Williams research interests are mainly in the sociology of religion and the sociology of American culture. He has published two books and a number of articles on religions role in American politics, including A Bridging of Faiths: Religion and Politics in a New England City (co-authored with N.J. Demerath III, 1992) and the edited collection Cultural Wars in American Politics: Critical Reviews of a Popular Myth (1997). He also has studied religious organizations and social movements, and edited a recent collection called Promise Keepers and the New Masculinity: Private Lives and Public Morality (2001) and co-edited Sacred Companies: Organizational Aspects of Religion and Religious Aspects of Organizations (1998).
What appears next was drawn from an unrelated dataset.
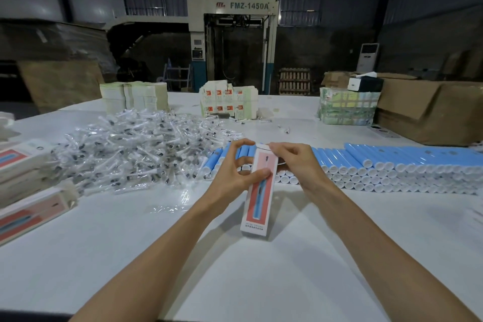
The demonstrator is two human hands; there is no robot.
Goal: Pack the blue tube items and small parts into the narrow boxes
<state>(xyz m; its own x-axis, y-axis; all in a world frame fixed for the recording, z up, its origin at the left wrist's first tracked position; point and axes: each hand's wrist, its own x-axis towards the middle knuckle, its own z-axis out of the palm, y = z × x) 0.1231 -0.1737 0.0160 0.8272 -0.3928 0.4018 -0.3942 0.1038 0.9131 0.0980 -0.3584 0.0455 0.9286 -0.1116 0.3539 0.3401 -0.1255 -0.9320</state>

For his work, Williams has been honored twice with Distinguished Article awards, once from the Society for the Scientific Study of Religion (1992) and once from the Religion Section of the American Sociological Association (2000). He also received a National Endowment for the Humanities award in 1992. Williams is past-chair of the Religion Section of the ASA, and was recently chosen editor-elect for the Journal for the Scientific Study of Religion.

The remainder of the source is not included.